And my testing and the testing of many others has proven that not to be true. You can load with less neck tension, almost none at all but keep the bullets from walking by simply crimping.
Bench rest guys have been loading rounds so loose they'd all but fall out of the case for decades because they find it more accurate. Adding a crimp allows us to do the same thing without any worry of bullet walk.
I can literally load my rounds with my fingers and then just run them through the die for length, set the crimp and run.
I didn't believe it either until I tried it and compared the same exact loads, loaded traditionally, shot in the same rifles and significantly tightened up my groups ES, and SD down into single digits.
I've been shooting pretty well for decades and I'm shooting tighter groups today since starting this process than I've ever shot in my life using the exact same components and rifles.
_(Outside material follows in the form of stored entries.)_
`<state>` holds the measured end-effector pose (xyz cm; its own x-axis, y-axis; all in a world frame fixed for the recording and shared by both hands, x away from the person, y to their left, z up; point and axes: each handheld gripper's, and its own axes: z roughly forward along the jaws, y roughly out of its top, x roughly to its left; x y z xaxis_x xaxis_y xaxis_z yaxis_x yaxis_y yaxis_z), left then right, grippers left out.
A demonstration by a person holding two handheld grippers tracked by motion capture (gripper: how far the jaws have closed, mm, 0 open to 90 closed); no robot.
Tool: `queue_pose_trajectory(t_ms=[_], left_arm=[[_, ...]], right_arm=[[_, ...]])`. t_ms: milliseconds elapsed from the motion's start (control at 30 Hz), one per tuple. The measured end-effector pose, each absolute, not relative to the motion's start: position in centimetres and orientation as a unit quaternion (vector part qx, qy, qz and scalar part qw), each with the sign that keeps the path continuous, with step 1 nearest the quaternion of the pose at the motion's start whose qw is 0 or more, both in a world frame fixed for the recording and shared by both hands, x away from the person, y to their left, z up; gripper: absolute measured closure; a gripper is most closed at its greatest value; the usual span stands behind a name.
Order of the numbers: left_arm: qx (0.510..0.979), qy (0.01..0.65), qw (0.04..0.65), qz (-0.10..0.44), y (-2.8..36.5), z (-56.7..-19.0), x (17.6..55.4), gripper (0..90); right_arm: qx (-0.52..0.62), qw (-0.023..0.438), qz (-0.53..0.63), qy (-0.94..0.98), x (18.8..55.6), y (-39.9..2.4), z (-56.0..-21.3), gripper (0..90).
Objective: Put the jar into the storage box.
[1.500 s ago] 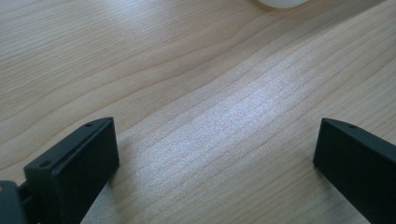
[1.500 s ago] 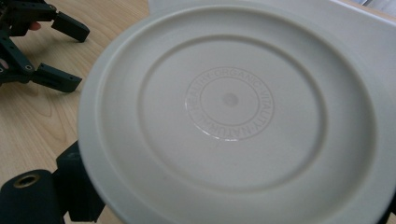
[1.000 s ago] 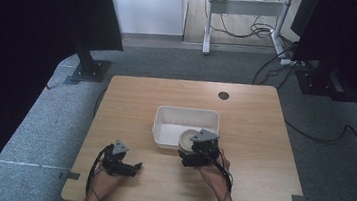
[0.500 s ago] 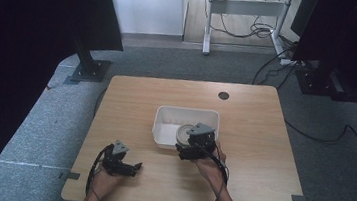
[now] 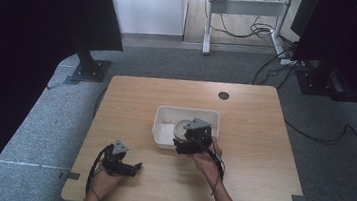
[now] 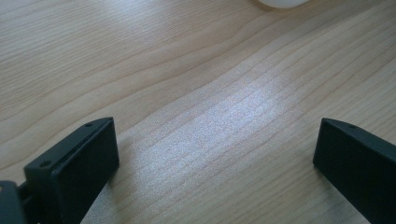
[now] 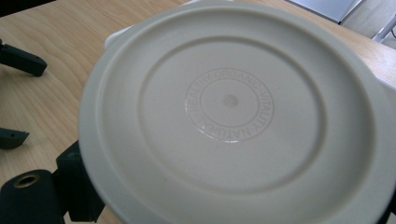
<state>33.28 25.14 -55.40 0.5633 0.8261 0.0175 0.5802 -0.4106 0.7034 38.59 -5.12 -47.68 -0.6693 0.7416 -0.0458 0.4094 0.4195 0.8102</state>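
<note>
A round white lid [image 7: 229,107] with raised lettering in a ring at its centre sits close in front of the right gripper view, over the wooden table. My right gripper [image 5: 185,137] is shut on its near edge, one black jaw showing under the rim at lower left. In the high view the lid [image 5: 181,127] hangs over the front part of a white rectangular tray [image 5: 185,111]. My left gripper [image 5: 135,168] rests low on the table at the front left. Its jaws stand wide open around bare wood [image 6: 215,154].
The tray sits mid-table. A small dark round hole [image 5: 224,95] marks the far side of the tabletop. Bare wood lies left and right of the tray. Beyond the table are a dark stand base [image 5: 89,69] and floor cables [image 5: 314,130].
My right gripper has carried the lid a little away from the person and leftward, further over the tray. The left gripper has stayed put.
</note>
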Motion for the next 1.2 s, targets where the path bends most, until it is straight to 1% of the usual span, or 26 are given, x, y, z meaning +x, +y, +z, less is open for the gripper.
queue_pose_trajectory(t_ms=[467,833,1200], left_arm=[[0.819,0.429,0.333,0.185,25.1,-55.4,33.3,0.0],[0.819,0.43,0.333,0.184,25.1,-55.4,33.3,0.0],[0.819,0.43,0.333,0.184,25.1,-55.4,33.3,0.0]], right_arm=[[0.362,0.21,0.4,0.815,40.1,-4.1,-48.4,8.8],[0.375,0.218,0.382,0.816,41.2,-3.2,-49.9,8.8],[0.384,0.215,0.365,0.82,41.9,-2.5,-51.2,8.8]])
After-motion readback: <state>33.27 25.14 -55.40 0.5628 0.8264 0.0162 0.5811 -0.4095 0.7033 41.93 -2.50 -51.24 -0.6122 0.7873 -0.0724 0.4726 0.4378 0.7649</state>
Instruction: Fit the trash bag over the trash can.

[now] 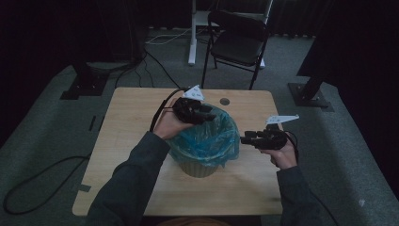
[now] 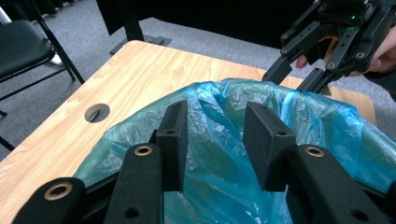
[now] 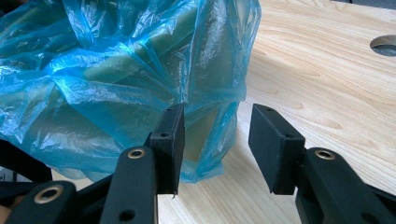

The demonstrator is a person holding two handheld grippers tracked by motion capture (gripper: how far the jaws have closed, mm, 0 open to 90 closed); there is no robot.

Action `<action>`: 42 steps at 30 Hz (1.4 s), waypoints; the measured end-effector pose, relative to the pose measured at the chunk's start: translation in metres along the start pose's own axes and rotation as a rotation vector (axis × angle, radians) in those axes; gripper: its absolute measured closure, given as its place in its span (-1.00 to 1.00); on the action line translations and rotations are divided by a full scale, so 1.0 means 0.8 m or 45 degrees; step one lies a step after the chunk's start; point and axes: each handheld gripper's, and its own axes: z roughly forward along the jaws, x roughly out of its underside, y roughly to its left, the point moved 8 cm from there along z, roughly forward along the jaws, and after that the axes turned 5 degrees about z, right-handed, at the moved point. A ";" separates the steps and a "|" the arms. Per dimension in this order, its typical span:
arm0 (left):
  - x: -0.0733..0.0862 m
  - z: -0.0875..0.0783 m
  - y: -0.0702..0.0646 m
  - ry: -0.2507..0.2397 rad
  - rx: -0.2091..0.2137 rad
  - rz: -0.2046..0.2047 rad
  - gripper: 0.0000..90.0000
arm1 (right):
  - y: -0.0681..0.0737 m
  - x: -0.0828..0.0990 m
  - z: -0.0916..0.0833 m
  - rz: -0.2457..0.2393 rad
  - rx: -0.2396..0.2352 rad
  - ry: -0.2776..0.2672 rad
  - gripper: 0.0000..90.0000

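Note:
A small beige bin (image 1: pixel 200 168) lined with a blue plastic bag (image 1: pixel 207 141) stands mid-table. My left gripper (image 1: pixel 211 116) hovers over the bin's far left rim. In the left gripper view it (image 2: pixel 215 112) is open, with the bag's (image 2: pixel 327 126) crumpled mouth below and beyond its jaws. My right gripper (image 1: pixel 243 139) is level at the bin's right side, just off the bag. In the right gripper view it (image 3: pixel 217 114) is open too. The bag's (image 3: pixel 93 79) hanging hem reaches between its jaws, close to the left pad. The right gripper (image 2: pixel 299 77) also shows past the rim.
The wooden table (image 1: pixel 127 141) has a round hole (image 1: pixel 225 101) behind the bin, also seen as the hole (image 2: pixel 97 112) and the hole (image 3: pixel 385 45). A black folding chair (image 1: pixel 237 42) stands beyond the table. Cables and stand bases lie on the grey floor.

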 end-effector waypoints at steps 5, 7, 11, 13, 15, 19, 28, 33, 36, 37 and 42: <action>0.001 0.012 -0.004 0.047 0.008 0.027 0.33 | 0.000 0.001 0.000 0.005 -0.001 0.001 0.23; 0.002 0.016 -0.005 0.071 0.008 0.040 0.33 | 0.000 0.001 0.000 0.005 -0.001 0.001 0.23; 0.006 0.024 -0.006 0.125 0.003 0.045 0.33 | 0.000 0.001 0.000 0.004 -0.002 0.001 0.23; 0.010 0.028 -0.007 0.172 0.006 0.051 0.33 | 0.000 0.001 0.000 0.005 -0.001 0.000 0.23; 0.012 0.032 -0.007 0.199 0.006 0.059 0.33 | 0.000 0.001 0.000 0.005 -0.001 0.000 0.23; 0.015 0.037 -0.008 0.238 0.004 0.065 0.33 | 0.000 0.001 0.000 0.005 -0.001 0.000 0.23; 0.022 0.048 -0.009 0.334 0.025 0.086 0.33 | 0.001 0.001 0.000 0.004 -0.002 0.000 0.22; 0.025 0.052 -0.009 0.376 0.022 0.107 0.31 | 0.000 0.001 0.000 0.007 -0.001 -0.003 0.22; 0.029 0.055 -0.010 0.416 0.009 0.126 0.31 | 0.000 0.002 0.000 0.006 -0.001 -0.001 0.23; 0.030 0.056 -0.010 0.428 0.009 0.133 0.31 | 0.000 0.002 -0.001 0.006 -0.001 -0.002 0.22; 0.033 0.059 -0.009 0.464 0.001 0.132 0.31 | 0.000 0.002 -0.001 0.006 0.000 -0.003 0.22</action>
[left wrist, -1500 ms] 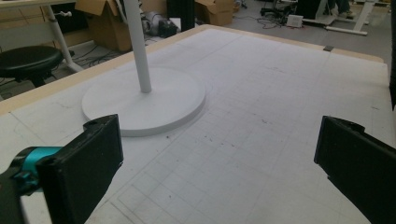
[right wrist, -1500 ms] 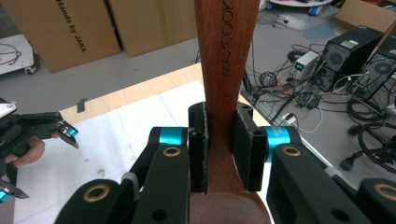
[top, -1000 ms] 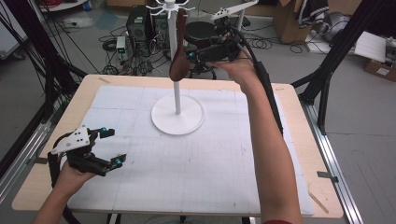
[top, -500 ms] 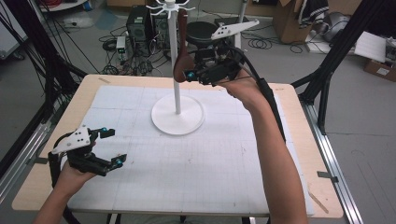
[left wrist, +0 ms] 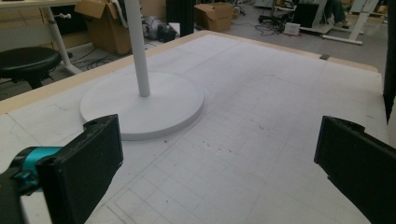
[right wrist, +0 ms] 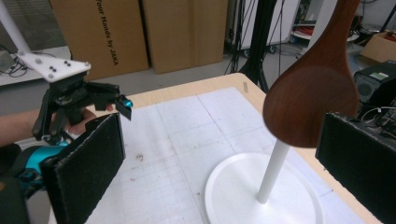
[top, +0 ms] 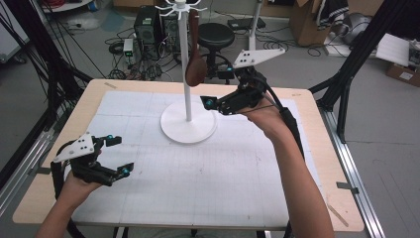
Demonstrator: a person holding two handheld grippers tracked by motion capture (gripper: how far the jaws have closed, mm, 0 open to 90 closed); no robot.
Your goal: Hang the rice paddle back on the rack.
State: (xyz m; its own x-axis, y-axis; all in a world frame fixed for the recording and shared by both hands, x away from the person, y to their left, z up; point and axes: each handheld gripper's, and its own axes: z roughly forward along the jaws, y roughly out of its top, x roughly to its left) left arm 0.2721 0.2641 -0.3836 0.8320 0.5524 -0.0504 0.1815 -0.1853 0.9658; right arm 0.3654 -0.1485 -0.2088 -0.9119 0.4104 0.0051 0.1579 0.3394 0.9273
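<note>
Spoon (top: 196,69) hangs from a top hook of the white rack (top: 187,74), bowl down, right beside the pole, well above the counter (top: 317,148). So hanging looks done.

Right gripper (top: 218,105) is just right of the pole, below the spoon bowl, apart from it. Its jaws have just been opening and now stand wide w/ nothing between the pads; in the right gripper view the spoon bowl (right wrist: 310,93) sits ahead of the jaws, not clamped.

Left gripper (top: 118,156) is over the near-left counter, well apart from the rack; jaws wide open, empty, only mat and rack base (left wrist: 142,105) ahead of them.

Left to do, as I judge: pull right hand clear w/o knocking the spoon. No other utensil on the counter.
</note>
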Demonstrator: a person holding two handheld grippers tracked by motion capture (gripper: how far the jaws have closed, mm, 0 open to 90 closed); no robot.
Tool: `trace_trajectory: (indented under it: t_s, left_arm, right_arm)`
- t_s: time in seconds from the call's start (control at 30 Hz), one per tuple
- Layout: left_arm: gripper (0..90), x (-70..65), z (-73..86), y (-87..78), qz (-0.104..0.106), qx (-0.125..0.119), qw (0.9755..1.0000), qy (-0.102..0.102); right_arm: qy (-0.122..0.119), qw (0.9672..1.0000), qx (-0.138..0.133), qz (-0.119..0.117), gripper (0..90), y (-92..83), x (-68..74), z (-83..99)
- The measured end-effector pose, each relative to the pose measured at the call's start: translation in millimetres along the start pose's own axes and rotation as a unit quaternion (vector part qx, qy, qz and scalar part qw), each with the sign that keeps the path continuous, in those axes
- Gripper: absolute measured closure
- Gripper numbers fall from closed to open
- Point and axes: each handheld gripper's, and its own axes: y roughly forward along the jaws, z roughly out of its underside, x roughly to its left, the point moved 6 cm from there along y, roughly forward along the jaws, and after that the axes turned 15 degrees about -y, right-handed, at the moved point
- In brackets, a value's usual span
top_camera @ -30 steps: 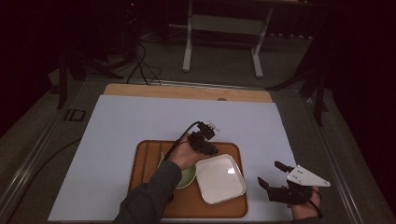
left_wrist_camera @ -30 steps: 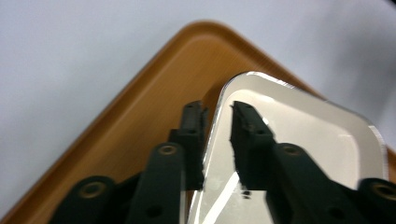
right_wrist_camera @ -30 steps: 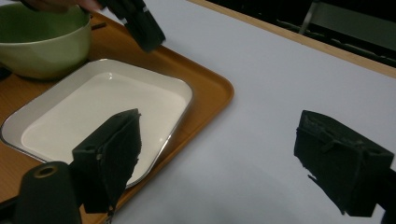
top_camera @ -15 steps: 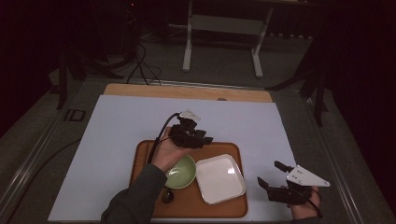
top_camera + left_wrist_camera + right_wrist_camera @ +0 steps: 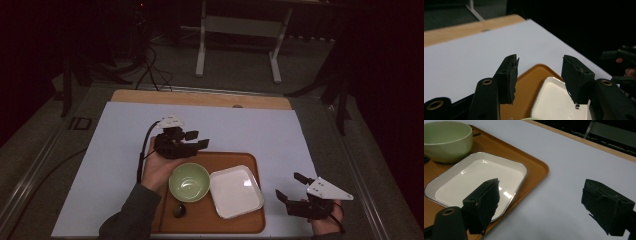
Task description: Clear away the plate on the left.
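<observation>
An orange tray [image 5: 232, 220] lies on the white table sheet and holds a green bowl [image 5: 189, 181], a white square plate [image 5: 236, 191] and a small dark object [image 5: 180, 210]. My left gripper [image 5: 199, 140] hovers over the tray's far left corner, just behind the bowl. Its jaws have just been opening and stand open with nothing between them [image 5: 540, 62]; past them lie the tray [image 5: 534, 77] and plate [image 5: 554, 102]. My right gripper [image 5: 289, 186] rests open on the sheet to the right of the tray. It faces the plate [image 5: 479, 180] and bowl [image 5: 446, 140], its jaws wide apart [image 5: 542, 187].
A wooden strip [image 5: 200, 98] edges the table's far side, and beyond it are a dark floor with cables and a metal stand [image 5: 237, 30]. Bare white sheet [image 5: 250, 130] stretches behind the tray and to its left.
The left gripper has risen from over the bowl and moved left and away, and its jaws have spread. The bowl now shows in full. The right gripper has stayed put.
</observation>
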Motion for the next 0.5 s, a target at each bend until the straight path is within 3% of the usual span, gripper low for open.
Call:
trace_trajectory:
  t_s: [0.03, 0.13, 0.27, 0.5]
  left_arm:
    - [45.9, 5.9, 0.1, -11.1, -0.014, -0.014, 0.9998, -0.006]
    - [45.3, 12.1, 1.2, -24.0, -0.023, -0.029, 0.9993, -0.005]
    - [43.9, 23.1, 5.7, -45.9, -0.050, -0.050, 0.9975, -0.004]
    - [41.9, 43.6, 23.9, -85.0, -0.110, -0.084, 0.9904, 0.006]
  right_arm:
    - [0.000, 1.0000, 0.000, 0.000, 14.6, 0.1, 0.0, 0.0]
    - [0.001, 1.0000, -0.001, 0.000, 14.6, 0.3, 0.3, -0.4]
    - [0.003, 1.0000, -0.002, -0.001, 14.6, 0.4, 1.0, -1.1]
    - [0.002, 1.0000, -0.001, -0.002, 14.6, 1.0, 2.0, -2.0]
Quite a few others have had similar results.
I might actually consider going back to that if 1) I could not get the accuracy I expected which is pretty high standards and 2) could not get the es I was after(which is really a waste if the vertical is non existent at long distance). I have tried every method I have read just to see for myself. I stand by every statement Ive made in this thread. If you are getting the results you desire great. I can assure you it is not the norm, especially as you stated, or benchrest guys would be doing it and make no mistake about it what they are doing absolute matters to long range shooters. 1)If you are not getting the accuracy/es you desire or 2) bullets are moving then you are doing something wrong. I am no rookie to this game. I have no problem getting my loads consistently under .5 moa vertical at distance. If you claim you are better than that then you are lying or should be wiping the floor in competition.
Look I don't have time to waste arguing. I think the OP can make a decision based on the reading in the thread.